§ **Directions**: With the line that contains "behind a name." as the final line, return every line from the start of the data below exactly.

§ **Supplied information**:
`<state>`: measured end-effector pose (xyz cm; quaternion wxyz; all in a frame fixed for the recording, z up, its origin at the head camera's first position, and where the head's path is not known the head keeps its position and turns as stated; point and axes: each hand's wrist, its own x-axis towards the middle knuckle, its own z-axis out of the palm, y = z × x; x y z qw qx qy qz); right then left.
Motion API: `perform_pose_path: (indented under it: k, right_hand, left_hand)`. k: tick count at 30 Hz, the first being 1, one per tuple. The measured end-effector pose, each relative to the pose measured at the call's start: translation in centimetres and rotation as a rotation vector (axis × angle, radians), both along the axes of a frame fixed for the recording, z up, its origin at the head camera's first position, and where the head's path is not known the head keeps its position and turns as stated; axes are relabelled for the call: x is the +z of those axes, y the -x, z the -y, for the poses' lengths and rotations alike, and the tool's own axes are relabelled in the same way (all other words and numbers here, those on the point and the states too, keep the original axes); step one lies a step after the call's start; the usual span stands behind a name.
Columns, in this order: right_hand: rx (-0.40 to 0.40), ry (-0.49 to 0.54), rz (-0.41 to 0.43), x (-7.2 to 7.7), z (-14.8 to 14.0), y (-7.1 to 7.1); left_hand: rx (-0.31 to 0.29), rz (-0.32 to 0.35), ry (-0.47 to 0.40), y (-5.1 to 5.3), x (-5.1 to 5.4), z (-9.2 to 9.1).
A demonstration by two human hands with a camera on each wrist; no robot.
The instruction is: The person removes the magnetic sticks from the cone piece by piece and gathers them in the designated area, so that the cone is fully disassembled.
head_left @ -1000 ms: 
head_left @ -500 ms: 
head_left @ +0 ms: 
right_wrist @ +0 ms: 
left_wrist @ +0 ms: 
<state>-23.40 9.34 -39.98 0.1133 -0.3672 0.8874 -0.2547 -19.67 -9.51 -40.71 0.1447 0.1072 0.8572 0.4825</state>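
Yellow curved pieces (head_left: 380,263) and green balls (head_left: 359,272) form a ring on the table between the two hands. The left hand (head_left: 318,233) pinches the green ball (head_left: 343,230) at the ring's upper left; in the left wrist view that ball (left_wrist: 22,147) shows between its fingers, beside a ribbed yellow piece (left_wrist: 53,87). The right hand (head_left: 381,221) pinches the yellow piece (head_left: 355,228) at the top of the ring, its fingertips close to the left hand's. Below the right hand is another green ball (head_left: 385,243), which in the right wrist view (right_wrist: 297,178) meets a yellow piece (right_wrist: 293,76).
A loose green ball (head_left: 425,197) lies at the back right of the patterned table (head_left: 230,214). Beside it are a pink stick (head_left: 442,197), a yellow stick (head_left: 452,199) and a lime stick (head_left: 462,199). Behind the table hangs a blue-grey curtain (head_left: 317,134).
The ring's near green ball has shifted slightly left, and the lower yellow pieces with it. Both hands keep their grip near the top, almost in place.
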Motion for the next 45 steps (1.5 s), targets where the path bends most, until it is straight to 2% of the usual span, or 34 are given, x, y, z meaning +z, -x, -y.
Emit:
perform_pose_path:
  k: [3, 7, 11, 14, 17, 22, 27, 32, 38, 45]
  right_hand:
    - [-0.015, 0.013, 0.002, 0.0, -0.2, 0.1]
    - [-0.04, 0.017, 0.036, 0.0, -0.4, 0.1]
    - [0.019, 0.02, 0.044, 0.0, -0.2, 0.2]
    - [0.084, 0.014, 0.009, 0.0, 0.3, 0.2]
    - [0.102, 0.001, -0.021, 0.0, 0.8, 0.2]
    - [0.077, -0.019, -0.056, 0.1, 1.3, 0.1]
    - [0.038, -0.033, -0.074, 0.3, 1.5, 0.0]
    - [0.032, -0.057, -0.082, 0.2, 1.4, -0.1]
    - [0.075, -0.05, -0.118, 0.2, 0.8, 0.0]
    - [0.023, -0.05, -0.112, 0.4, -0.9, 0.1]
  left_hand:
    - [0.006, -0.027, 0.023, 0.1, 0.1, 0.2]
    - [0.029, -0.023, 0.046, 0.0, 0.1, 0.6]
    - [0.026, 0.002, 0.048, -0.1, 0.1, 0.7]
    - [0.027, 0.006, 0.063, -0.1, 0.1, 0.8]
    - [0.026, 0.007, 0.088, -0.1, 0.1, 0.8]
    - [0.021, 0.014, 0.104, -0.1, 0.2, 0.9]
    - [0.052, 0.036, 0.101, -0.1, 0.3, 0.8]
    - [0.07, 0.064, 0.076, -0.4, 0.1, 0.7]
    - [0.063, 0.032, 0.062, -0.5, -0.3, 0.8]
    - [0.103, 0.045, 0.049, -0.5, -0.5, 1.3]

§ **Finished exercise**:
`<state>`: measured end-effector pose (xyz cm; quaternion wxyz; all in a frame fixed for the recording, z up, its origin at the head camera's first position, and where the head's path is not known the head keeps its position and turns as stated; point and axes: each hand's wrist, its own x-axis towards the middle knuckle, its own z-axis out of the palm, y = z × x; x y z qw qx qy qz); right then left.
Motion API: `perform_pose_path: (indented under it: k, right_hand, left_hand)`. k: tick count at 30 Hz, the first being 1, one per tuple. The measured end-effector pose, each relative to the pose measured at the call's start: translation in centimetres and rotation as a rotation vector (axis × angle, radians), both along the axes of a frame fixed for the recording, z up, its origin at the head camera's first position, and where the head's path is not known the head keeps its position and turns as stated; axes are relabelled for the call: x is the +z of those axes, y the -x, z the -y, for the poses' lengths and rotations alike, and the tool's own axes are relabelled in the same way (all other words and numbers here, those on the point and the states too, keep the original axes); step one lies a step after the call's start; the usual span stands behind a name.

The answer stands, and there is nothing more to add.